Try it: Please report how many lines of the listing contain the string "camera", giving the number only.

════════

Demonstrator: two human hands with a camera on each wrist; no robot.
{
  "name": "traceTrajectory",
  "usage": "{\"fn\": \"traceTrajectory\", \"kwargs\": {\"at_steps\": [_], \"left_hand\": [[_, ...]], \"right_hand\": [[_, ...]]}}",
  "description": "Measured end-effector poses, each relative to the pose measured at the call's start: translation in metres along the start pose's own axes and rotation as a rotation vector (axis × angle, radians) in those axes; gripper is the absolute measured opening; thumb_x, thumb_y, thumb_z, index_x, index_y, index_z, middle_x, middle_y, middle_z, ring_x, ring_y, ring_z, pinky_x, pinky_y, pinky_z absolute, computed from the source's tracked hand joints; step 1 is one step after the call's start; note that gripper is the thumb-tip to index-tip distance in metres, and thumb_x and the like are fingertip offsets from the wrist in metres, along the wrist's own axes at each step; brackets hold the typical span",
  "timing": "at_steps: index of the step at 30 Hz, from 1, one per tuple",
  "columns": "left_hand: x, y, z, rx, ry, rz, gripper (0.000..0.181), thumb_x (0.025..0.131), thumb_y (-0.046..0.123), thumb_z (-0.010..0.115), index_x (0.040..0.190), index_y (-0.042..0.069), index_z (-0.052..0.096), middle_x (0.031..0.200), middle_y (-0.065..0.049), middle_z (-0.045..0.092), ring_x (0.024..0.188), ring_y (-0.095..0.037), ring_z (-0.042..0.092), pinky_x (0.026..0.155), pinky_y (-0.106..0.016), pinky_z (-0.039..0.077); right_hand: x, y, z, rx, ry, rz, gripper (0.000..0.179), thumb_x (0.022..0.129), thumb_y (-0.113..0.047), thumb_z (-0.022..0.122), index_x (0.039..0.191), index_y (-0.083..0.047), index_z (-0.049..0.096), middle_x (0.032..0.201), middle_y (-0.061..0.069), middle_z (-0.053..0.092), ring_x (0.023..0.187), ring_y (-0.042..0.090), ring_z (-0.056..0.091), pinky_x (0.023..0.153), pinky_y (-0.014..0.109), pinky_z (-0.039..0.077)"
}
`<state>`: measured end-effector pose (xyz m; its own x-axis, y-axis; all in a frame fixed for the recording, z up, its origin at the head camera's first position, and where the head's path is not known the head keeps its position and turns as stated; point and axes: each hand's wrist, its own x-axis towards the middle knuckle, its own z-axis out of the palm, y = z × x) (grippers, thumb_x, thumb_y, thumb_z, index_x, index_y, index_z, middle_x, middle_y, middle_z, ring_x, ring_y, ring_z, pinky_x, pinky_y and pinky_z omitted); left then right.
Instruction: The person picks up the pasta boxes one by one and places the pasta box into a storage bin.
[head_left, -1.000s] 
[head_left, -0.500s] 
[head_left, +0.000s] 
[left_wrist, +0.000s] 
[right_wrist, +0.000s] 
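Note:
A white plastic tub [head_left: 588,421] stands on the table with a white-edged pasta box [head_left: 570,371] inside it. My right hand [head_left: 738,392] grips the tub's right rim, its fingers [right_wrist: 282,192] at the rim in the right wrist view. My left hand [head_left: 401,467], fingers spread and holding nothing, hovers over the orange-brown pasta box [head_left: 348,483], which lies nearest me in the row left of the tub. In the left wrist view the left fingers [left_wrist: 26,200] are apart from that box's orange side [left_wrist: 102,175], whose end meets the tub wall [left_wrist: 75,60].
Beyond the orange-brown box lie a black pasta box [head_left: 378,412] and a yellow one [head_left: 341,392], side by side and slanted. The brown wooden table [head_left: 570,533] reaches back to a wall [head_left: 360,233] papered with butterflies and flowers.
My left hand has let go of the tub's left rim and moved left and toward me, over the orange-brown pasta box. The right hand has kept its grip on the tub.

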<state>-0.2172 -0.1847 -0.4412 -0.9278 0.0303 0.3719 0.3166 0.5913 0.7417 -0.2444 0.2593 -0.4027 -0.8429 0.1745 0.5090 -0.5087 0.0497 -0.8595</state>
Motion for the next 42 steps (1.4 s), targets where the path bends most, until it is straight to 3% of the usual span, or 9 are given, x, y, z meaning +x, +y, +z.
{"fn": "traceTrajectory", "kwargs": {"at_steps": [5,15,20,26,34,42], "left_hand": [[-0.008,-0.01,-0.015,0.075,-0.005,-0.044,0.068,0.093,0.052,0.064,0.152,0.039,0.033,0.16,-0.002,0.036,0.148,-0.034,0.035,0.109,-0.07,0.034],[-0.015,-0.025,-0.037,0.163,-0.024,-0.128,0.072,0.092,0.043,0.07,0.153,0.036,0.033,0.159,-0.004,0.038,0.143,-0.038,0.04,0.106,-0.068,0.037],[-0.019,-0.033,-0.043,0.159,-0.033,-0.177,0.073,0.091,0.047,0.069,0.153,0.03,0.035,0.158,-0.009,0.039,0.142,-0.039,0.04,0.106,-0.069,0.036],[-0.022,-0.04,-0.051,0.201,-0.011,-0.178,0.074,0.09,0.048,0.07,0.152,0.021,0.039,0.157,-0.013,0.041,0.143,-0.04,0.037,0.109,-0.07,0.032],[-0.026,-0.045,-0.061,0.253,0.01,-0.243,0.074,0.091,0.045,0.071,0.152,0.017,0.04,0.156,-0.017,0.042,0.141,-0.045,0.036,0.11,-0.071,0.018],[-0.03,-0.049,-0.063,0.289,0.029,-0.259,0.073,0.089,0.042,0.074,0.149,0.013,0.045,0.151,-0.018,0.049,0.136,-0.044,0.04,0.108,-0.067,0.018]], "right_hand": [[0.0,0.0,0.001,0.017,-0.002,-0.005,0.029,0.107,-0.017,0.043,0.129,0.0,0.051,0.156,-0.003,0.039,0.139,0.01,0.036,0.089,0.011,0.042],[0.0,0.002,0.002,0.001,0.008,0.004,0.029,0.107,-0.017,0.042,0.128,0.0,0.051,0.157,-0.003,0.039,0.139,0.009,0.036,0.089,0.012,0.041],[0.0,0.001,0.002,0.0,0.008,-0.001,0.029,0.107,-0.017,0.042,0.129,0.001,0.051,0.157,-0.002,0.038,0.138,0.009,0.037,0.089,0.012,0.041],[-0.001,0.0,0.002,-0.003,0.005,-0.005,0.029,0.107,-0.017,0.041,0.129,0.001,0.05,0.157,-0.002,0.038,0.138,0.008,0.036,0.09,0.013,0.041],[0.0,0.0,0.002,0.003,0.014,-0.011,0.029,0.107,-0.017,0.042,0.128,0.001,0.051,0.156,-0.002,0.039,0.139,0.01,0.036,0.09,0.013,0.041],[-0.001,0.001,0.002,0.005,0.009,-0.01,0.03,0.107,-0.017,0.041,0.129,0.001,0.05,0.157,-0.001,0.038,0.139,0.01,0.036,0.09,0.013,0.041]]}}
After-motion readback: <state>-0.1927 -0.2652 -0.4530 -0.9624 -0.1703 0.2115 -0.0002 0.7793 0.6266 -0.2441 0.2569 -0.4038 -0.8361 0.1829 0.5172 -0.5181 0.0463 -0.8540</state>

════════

Result: 2